- The Washington Times - Wednesday, March 22, 2023

Stanford Law Dean Jenny Martinez announced Wednesday that the diversity dean who scolded a federal judge during a protest melee is now on leave, but that the left-wing student activists who shouted down the judge will not be disciplined.

Instead, Ms. Martinez said that the law school will require all students to attend a half-day session on “freedom of speech and the norms of the legal profession.” The school will also develop a more detailed policy on permissible forms of protest.

Ms. Martinez also refused to walk back her March 11 apology to U.S. District Judge Kyle Duncan, who was jeered and continually interrupted by a crowd of about 100 student protesters at a March 9 lecture hosted by the conservative Stanford Federalist Society.

“I recognize that the course I have chosen will not please everyone, not least of which those who have demanded that I retract my apology to Judge Duncan and those who have demanded that students be immediately expelled,” said Ms. Martinez in a 10-page memo to the Stanford Law School community.

“But this is the course I believe best furthers our obligations as legal educators, charged with training future lawyers and preparing them to participate in a profession that undergirds the very fabric of our democracy and the rule of law,” she said.

Her decision to address the matter came after students papered her classroom last week with messages like “we have free speech rights too” while critics, including Republican Sen. Ted Cruz of Texas, called on Stanford to punish the students who disrupted Judge Duncan’s speech.

Ms. Martinez said it would be virtually impossible to separate the students who “crossed the line into disruptive heckling” from those who “engaged in constitutionally protected non-disruptive protest, such as holding signs or asking pointed questions.”

She also cited the conduct of Tirien Steinbach, associate dean for diversity, equity and inclusion, who intervened at the protest by telling the Trump-appointed judge that he was welcome but also asking him whether his appearance was worth “the pain that this causes and the division that this causes.”

The dean said that “the failure by administrators in the room to timely administer clear and specific warnings and instead to send conflicting signals about whether what was happening was acceptable or not (and indeed at one point to seemingly endorse the disruptions that had occurred up to that point by saying ‘I look out and say I’m glad this is going on here’) is part of what created the problem in the room and renders disciplinary sanction in these particular circumstances problematic.”

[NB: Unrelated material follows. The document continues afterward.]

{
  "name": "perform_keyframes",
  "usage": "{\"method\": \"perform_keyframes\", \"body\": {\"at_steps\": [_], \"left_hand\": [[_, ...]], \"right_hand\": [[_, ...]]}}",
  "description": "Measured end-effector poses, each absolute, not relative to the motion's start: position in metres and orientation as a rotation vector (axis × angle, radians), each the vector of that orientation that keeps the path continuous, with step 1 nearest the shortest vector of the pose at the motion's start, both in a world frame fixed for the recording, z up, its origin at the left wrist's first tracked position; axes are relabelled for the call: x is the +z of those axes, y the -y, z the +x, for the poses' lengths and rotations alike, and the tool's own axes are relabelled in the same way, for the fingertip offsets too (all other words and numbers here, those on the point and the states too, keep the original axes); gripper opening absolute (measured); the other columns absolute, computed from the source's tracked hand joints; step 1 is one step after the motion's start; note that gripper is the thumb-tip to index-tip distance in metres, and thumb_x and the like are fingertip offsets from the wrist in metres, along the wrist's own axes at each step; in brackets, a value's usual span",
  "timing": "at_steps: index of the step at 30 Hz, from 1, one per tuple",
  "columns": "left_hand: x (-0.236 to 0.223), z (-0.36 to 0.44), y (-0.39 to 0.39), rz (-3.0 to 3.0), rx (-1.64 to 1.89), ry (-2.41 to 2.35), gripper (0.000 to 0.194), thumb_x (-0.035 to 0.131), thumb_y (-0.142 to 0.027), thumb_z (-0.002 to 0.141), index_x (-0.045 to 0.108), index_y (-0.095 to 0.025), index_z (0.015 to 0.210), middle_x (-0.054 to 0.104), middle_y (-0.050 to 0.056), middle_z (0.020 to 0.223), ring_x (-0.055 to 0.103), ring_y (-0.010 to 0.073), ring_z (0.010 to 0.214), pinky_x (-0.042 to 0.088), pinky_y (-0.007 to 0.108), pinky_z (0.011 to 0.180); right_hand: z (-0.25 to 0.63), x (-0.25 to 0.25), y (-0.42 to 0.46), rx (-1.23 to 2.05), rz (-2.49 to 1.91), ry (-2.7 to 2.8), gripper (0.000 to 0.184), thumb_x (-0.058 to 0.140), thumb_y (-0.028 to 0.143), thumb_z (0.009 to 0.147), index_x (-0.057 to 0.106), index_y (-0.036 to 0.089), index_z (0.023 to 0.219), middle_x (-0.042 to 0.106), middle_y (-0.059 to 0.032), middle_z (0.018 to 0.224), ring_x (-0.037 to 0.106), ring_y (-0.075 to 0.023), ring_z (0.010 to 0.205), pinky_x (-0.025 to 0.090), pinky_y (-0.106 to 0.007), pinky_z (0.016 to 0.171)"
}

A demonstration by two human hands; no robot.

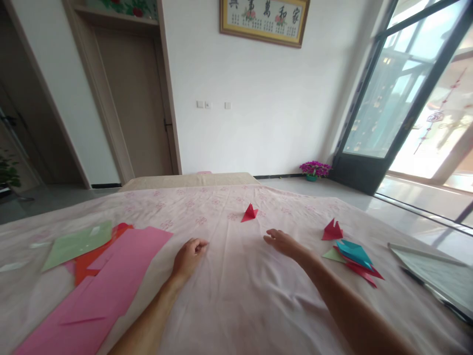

She said Ms. Steinbach “is currently on leave,” but provided no details, explaining that she could not comment on “pending personnel matters.”

The dean did say that Ms. Steinbach had received “hateful and threatening messages,” and that “actionable threats that come to our attention will be investigated and addressed as the law permits.”

“Finally, it should be obvious from what I have stated above that at future events, the role of any administrators present will be to ensure that university rules on disruption of events will be followed, and all staff will receive additional training in that regard,” Ms. Martinez said.

Judge Duncan blasted the protest as a “struggle session,” referring to the violent denunciation rallies in Maoist China, but he hasn’t let his experience stop him from speaking on university campuses.

He plans to deliver an address Friday at the University of Notre Dame entitled, “Free Speech and Legal Education in Our Liberal Democracy.”